Fr. Dennis Rochford, msc. He comes to the Catholic University of Macau (IIUM) as Dean of Theological studies in preparation for the theological courses that IIUM wants to start this coming October, offering a systematic training for seminarians from China. Religious congregations are also expected to send their seminarians for a six year training. Since the very beginning of our arrival in Macau the Claretians have maintained a close contact with the university and plan to work together in this project.

Fr. Paul Chan Tsun Wai, SJ. This Jesuit priest specializes in spiritual formation mainly for priests and sisters in China. He has a full schedule of retreats the whole year long.
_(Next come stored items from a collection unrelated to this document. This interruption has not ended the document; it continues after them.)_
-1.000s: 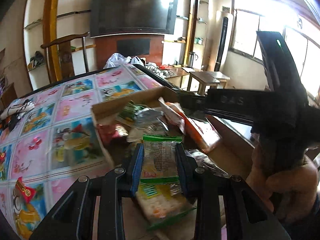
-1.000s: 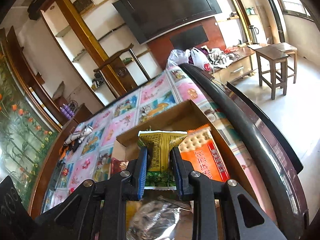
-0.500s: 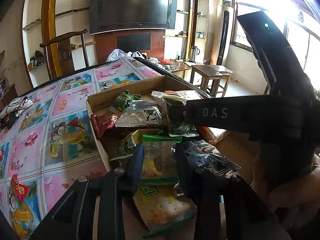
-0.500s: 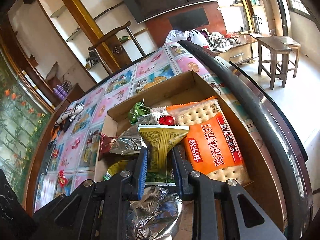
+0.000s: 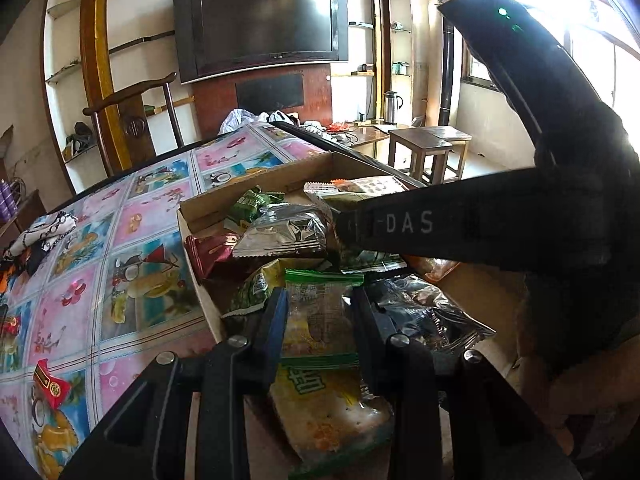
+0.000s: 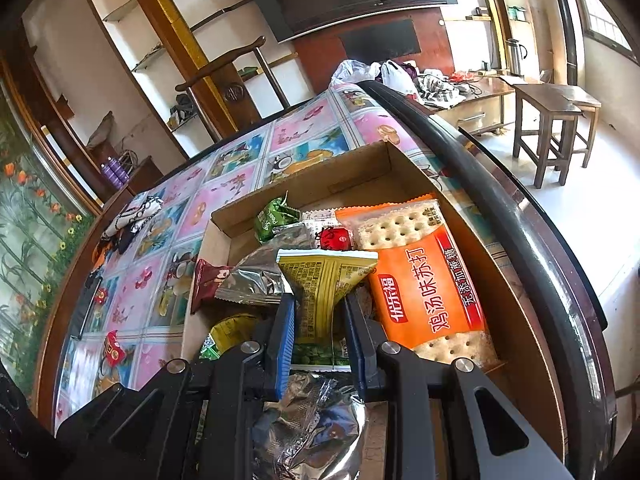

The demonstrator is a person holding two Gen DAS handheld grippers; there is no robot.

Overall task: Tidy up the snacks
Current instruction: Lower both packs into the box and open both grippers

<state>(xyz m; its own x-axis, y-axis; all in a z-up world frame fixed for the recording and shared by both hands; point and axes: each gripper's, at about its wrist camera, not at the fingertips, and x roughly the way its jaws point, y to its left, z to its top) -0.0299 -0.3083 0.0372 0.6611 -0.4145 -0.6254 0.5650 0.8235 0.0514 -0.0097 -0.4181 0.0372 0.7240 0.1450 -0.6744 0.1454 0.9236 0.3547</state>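
Right wrist view, frame centre: the right gripper (image 6: 320, 320) pinches a yellow packet (image 6: 326, 284) above the box (image 6: 396, 160), while the left gripper (image 5: 318, 320) clamps a cracker packet (image 5: 320, 320); either slick wrapper might slip out.

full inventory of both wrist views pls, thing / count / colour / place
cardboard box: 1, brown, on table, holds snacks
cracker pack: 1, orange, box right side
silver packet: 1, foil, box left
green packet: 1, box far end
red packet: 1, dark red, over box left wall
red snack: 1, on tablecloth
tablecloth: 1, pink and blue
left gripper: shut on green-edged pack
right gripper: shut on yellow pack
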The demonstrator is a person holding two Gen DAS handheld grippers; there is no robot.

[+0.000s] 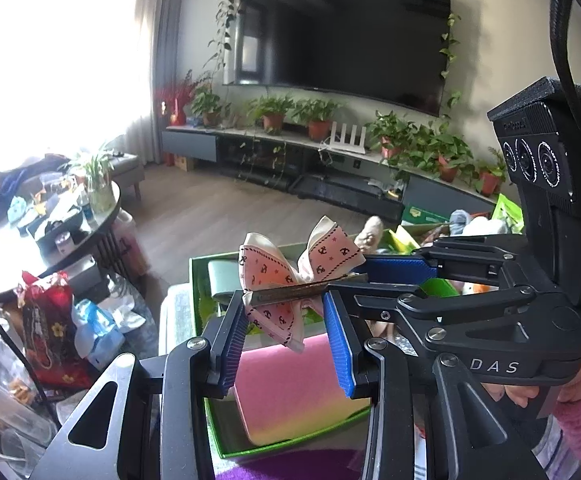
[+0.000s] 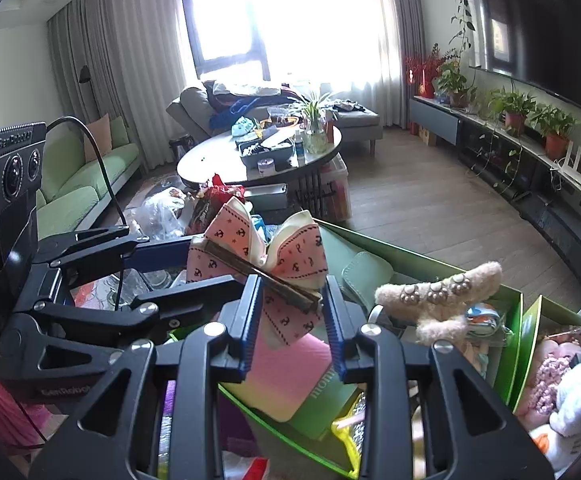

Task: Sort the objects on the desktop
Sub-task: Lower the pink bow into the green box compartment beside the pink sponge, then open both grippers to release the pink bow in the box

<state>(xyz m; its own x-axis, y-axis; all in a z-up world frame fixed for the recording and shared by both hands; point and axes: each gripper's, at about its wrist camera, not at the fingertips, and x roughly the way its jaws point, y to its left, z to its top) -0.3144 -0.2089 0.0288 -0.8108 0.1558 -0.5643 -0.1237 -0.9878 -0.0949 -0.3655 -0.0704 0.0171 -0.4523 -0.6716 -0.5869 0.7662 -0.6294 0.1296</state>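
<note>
Two grippers carry one bow (image 1: 302, 276) over a green box (image 1: 194, 280); the step in hand is judged to be the transfer of the bow to its sorted place.

Bow: a pink ribbon hair bow printed with dark anchors, mounted on a flat metal clip (image 1: 290, 292). It hangs in the air, touching nothing but the grippers, above a pink-and-green pad (image 1: 290, 384) that lies in the box.

Left gripper (image 1: 286, 316): in its own view the clip's left end lies against the left blue pad, while the right pad stands just clear of the ribbon. Whether the pads truly press on the bow cannot be told.

Right gripper (image 2: 292, 308): in its own view the clip's lower end sits between the two blue pads, which stand close on either side of it. The jaws appear closed on the clip, so this gripper is judged to bear the load.

Surroundings: a fluffy claw clip (image 2: 438, 300) with paw marks rests on the box contents to the right; further soft items fill a neighbouring compartment (image 2: 550, 368). A round table (image 2: 218, 164) stands beyond.

Next move: it calls for choosing the compartment, probably beside the claw clip, lowering the bow until it rests there, and spreading both sets of fingers only then. Releasing one side early could let the bow swing or drop onto the pad.
</note>
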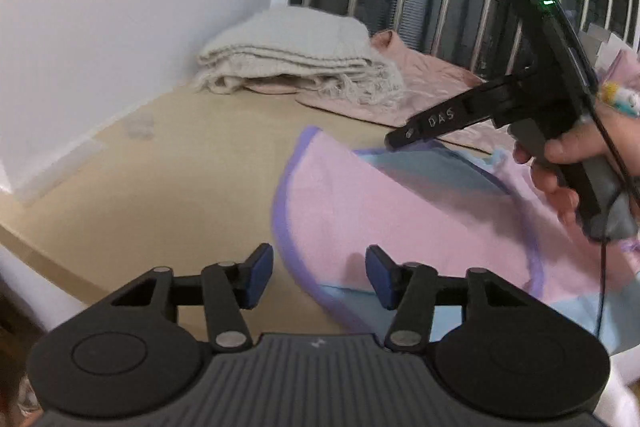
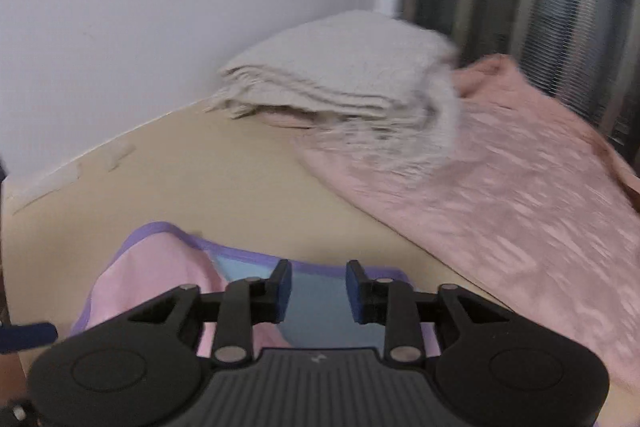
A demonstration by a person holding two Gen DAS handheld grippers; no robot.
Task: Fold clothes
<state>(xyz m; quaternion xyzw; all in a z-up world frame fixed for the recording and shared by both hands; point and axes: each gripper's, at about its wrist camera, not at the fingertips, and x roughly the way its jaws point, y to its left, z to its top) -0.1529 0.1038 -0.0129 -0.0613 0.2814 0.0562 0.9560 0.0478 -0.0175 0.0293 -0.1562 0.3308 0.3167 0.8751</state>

He is also connected with several catechetical centers in China and after knowing our work and the books that we have published –some of them already in Chinese– he is very interested in teaming up with us.

Carol and Colin Tan.
Colin is a retired lawyer who taught at the diplomatic school in Beijing and now counts with several Chinese friends who are ambassadors in several countries. Carol, his wife, has worked for many years at Stanford University in USA. They live part of the year in Zhuhai, our neighbor city from Macau and they come for Sunday Mass. Once I mentioned that we were looking for a young Chinese web designer and a couple of days later I received an email telling me that some friends were visiting them and their son Zhao Yuan Yi. She writes: “Zhao Yuan Yi, is going to graduate from Guang Zhou Agriculture University in June this year. His major is Web Designer. He is an outstanding student with honor at the University. His designed Logos have won several awards. The last one was received from Taiwan University in 2006.” Sid and myself went across the border to meet them. Here they are:

We have already given some assignment to Zhao Yuan Yi and hopefully he will begin working with us after his graduation this June.